• _Input data_:
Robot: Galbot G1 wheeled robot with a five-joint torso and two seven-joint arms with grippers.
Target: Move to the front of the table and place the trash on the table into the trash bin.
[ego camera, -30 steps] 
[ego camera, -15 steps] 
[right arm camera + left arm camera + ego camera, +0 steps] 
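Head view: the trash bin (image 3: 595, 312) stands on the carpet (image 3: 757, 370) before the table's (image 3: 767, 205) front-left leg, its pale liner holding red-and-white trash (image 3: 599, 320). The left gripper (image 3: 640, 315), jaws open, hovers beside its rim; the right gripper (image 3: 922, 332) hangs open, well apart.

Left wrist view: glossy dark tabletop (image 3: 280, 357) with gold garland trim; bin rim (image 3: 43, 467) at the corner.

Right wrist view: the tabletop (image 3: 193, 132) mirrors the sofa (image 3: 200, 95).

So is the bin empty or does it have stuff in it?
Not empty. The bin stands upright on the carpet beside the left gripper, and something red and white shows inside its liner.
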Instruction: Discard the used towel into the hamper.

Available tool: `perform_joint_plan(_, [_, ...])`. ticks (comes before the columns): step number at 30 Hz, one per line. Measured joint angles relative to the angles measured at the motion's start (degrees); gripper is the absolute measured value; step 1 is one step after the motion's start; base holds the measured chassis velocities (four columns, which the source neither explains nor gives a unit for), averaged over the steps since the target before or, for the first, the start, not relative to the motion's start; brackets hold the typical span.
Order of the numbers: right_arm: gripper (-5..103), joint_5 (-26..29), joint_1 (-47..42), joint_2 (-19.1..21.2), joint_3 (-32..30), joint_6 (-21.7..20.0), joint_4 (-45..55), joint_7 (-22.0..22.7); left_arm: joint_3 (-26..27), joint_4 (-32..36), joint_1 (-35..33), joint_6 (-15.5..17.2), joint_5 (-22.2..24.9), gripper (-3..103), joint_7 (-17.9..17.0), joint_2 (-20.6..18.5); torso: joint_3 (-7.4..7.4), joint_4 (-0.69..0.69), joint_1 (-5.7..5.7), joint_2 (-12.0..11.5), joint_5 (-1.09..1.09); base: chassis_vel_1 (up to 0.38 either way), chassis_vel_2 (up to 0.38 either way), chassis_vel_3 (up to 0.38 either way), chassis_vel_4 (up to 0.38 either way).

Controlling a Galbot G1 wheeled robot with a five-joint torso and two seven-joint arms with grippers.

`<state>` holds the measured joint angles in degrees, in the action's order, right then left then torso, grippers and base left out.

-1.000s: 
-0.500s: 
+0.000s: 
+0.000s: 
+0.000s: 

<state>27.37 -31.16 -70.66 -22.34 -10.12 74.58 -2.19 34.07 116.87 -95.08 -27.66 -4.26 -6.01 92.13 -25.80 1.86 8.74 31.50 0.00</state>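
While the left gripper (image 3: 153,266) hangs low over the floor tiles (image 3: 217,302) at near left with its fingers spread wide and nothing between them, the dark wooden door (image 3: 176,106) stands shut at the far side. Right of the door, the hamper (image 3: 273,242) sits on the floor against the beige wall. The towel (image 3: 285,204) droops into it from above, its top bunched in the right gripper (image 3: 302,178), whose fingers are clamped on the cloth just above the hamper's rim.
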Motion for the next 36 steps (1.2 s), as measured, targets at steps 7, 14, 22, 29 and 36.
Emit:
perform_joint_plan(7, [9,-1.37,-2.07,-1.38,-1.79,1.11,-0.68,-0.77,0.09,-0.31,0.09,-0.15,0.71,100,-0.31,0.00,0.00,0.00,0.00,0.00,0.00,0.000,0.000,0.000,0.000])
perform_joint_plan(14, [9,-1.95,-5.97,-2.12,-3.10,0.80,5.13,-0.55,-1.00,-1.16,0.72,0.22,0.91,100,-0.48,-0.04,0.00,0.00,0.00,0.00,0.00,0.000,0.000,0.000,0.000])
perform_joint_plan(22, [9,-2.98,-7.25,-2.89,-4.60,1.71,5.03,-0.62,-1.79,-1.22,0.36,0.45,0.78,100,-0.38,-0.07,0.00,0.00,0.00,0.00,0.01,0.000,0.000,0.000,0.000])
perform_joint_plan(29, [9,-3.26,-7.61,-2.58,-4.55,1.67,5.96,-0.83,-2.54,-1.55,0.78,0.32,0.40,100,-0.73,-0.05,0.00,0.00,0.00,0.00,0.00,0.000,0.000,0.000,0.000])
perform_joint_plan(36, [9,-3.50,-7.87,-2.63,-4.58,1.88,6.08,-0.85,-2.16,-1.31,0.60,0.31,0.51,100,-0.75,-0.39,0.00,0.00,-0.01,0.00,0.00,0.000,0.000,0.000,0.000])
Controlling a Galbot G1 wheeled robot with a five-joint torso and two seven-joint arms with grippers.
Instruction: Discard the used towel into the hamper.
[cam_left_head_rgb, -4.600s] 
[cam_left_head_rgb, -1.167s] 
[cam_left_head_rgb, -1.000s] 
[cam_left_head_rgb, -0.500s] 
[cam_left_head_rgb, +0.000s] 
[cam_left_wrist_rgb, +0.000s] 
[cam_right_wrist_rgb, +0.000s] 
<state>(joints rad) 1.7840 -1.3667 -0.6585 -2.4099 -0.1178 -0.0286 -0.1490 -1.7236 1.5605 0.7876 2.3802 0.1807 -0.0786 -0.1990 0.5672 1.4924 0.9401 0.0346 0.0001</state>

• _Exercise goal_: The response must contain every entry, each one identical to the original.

• _Result below_:
Robot: Galbot G1 wheeled robot with a five-joint torso and two seven-joint arms with grippers.
Target: Move to the front of the table and place the trash on the table into the trash bin.
[ego camera, -30 steps] 
[ego camera, -15 steps] 
[right arm camera + left arm camera + ego camera, +0 steps] 
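Head view: the trash bin (image 3: 595, 312) stands on the carpet (image 3: 757, 370) before the table's (image 3: 767, 205) front-left leg, its pale liner holding red-and-white trash (image 3: 599, 320). The left gripper (image 3: 640, 315), jaws open, hovers beside its rim; the right gripper (image 3: 922, 332) hangs open, well apart.

Left wrist view: glossy dark tabletop (image 3: 280, 357) with gold garland trim; bin rim (image 3: 43, 467) at the corner.

Right wrist view: the tabletop (image 3: 193, 132) mirrors the sofa (image 3: 200, 95).

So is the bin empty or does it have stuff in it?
Not empty. The bin stands upright on the carpet beside the left gripper, and something red and white shows inside its liner.
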Instruction: Discard the used towel into the hamper.

Available tool: `perform_joint_plan(_, [_, ...])`. ticks (comes before the columns): step number at 30 Hz, one per line. Measured joint angles relative to the angles measured at the motion's start (degrees); gripper is the absolute measured value; step 1 is one step after the motion's start; base holds the measured chassis velocities (four columns, which the source neither explains nor gives a unit for), averaged over the steps since the target before or, for the first, the start, not relative to the motion's start; brackets hold the typical span.
Order of the numbers: right_arm: gripper (-5..103), joint_5 (-26..29), joint_1 (-47..42), joint_2 (-19.1..21.2), joint_3 (-32..30), joint_6 (-21.7..20.0), joint_4 (-45..55), joint_7 (-22.0..22.7); left_arm: joint_3 (-26..27), joint_4 (-32..36), joint_1 (-35..33), joint_6 (-15.5..17.2), joint_5 (-22.2..24.9), gripper (-3..103), joint_7 (-17.9..17.0), joint_2 (-20.6..18.5); torso: joint_3 (-7.4..7.4), joint_4 (-0.69..0.69), joint_1 (-5.7..5.7), joint_2 (-12.0..11.5), joint_5 (-1.09..1.09); base: chassis_vel_1 (up to 0.38 either way), chassis_vel_2 (up to 0.38 either way), chassis_vel_3 (up to 0.38 either way), chassis_vel_4 (up to 0.38 either way).

Controlling a Galbot G1 wheeled robot with a five-joint torso and two seven-joint arms with grippers.

`<state>` holds the measured joint angles in degrees, in the action's order, right then left then torso, grippers and base left out.

-1.000s: 
-0.500s: 
+0.000s: 
+0.000s: 
+0.000s: 

<state>27.37 -31.16 -70.66 -22.34 -10.12 74.58 -2.19 34.07 116.87 -95.08 -27.66 -4.26 -6.01 92.13 -25.80 1.86 8.74 31.50 0.00</state>
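While the left gripper (image 3: 153,266) hangs low over the floor tiles (image 3: 217,302) at near left with its fingers spread wide and nothing between them, the dark wooden door (image 3: 176,106) stands shut at the far side. Right of the door, the hamper (image 3: 273,242) sits on the floor against the beige wall. The towel (image 3: 285,204) droops into it from above, its top bunched in the right gripper (image 3: 302,178), whose fingers are clamped on the cloth just above the hamper's rim.
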Motion for the next 36 steps (1.2 s), as measured, targets at steps 7, 14, 22, 29 and 36.
Emit:
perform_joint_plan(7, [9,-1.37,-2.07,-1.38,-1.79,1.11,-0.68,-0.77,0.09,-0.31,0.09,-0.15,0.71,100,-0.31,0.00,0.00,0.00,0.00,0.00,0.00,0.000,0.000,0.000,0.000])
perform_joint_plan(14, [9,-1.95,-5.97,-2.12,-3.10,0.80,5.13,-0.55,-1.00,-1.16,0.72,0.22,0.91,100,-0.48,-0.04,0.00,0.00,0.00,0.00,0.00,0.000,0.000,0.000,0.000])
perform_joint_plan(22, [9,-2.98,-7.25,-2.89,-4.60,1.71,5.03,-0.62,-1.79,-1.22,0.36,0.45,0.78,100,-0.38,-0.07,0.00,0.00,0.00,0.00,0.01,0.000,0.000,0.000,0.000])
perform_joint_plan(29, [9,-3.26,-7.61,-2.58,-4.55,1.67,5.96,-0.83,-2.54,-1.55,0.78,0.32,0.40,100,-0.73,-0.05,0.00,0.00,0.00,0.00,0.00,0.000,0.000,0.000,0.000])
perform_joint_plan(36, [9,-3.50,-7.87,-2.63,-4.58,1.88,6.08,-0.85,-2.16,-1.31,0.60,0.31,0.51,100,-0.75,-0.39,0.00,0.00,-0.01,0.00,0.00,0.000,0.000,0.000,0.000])
Controlling a Galbot G1 wheeled robot with a five-joint torso and two seven-joint arms with grippers.
Instruction: Discard the used towel into the hamper.
[cam_left_head_rgb, -4.600s] 
[cam_left_head_rgb, -1.167s] 
[cam_left_head_rgb, -1.000s] 
[cam_left_head_rgb, -0.500s] 
[cam_left_head_rgb, +0.000s] 
[cam_left_wrist_rgb, +0.000s] 
[cam_right_wrist_rgb, +0.000s] 
<state>(joints rad) 1.7840 -1.3667 -0.6585 -2.4099 -0.1178 -0.0286 -0.1490 -1.7236 1.5605 0.7876 2.3802 0.1807 -0.0786 -0.1990 0.5672 1.4924 0.9401 0.0346 0.0001</state>

The exercise is now complete.